**ABOUT THIS TASK**
Transcribe the listing below word for word.
==*==
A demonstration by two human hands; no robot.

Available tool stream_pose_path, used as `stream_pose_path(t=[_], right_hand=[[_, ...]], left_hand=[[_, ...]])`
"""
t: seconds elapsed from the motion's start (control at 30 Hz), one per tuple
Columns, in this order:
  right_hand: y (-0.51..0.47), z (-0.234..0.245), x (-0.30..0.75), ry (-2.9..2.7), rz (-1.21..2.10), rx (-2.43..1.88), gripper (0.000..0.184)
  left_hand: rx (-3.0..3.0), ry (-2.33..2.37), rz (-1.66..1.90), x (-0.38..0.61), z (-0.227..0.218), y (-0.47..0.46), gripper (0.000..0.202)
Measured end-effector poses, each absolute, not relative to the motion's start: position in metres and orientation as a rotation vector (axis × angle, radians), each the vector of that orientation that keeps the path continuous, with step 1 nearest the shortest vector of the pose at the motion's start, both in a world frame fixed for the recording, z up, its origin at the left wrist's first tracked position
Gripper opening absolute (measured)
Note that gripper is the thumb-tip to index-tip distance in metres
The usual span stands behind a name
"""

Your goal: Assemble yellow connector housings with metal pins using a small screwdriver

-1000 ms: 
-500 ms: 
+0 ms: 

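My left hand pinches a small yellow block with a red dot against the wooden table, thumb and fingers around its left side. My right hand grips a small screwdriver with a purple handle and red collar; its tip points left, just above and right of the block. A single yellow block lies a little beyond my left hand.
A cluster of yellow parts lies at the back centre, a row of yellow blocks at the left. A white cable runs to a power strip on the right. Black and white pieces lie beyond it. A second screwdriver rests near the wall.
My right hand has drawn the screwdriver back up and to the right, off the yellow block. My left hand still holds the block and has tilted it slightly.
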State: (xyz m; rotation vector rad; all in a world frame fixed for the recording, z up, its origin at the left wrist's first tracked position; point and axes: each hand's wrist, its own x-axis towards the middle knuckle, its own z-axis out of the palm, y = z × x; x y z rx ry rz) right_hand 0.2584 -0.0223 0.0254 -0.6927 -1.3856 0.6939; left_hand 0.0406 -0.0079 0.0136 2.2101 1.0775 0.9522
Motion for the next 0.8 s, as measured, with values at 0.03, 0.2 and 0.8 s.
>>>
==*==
**SOLUTION TO THIS PROBLEM**
A demonstration by two human hands; no robot.

Available tool stream_pose_path, used as `stream_pose_path(t=[_], right_hand=[[_, ...]], left_hand=[[_, ...]])`
"""
t: seconds elapsed from the motion's start (control at 30 Hz), one per tuple
Columns, in this order:
  right_hand: y (-0.51..0.47), z (-0.234..0.245), x (-0.30..0.75), ry (-2.9..2.7), rz (-1.21..2.10), rx (-2.43..1.88), gripper (0.000..0.184)
  left_hand: rx (-3.0..3.0), ry (-2.33..2.37), rz (-1.66..1.90), x (-0.38..0.61), z (-0.227..0.218), y (-0.47..0.46), gripper (0.000..0.202)
Measured end-effector poses, each absolute, not relative to the motion's start: position in metres and orientation as a rotation vector (axis × angle, radians), each the vector of that orientation that keeps the path continuous, with step 1 nearest the shortest vector of the pose at the motion's start, both in a world frame fixed for the recording, z up, its origin at the left wrist's first tracked position
Gripper opening absolute (measured)
Note that gripper is the thumb-tip to index-tip distance in metres
The usual span stands behind a name
"""

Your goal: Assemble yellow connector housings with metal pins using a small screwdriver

-1000 ms: 
-500 ms: 
+0 ms: 

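My left hand pinches a small yellow block with a red dot against the wooden table, thumb and fingers around its left side. My right hand grips a small screwdriver with a purple handle and red collar; its tip points left, just above and right of the block. A single yellow block lies a little beyond my left hand.
A cluster of yellow parts lies at the back centre, a row of yellow blocks at the left. A white cable runs to a power strip on the right. Black and white pieces lie beyond it. A second screwdriver rests near the wall.
My right hand has drawn the screwdriver back up and to the right, off the yellow block. My left hand still holds the block and has tilted it slightly.
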State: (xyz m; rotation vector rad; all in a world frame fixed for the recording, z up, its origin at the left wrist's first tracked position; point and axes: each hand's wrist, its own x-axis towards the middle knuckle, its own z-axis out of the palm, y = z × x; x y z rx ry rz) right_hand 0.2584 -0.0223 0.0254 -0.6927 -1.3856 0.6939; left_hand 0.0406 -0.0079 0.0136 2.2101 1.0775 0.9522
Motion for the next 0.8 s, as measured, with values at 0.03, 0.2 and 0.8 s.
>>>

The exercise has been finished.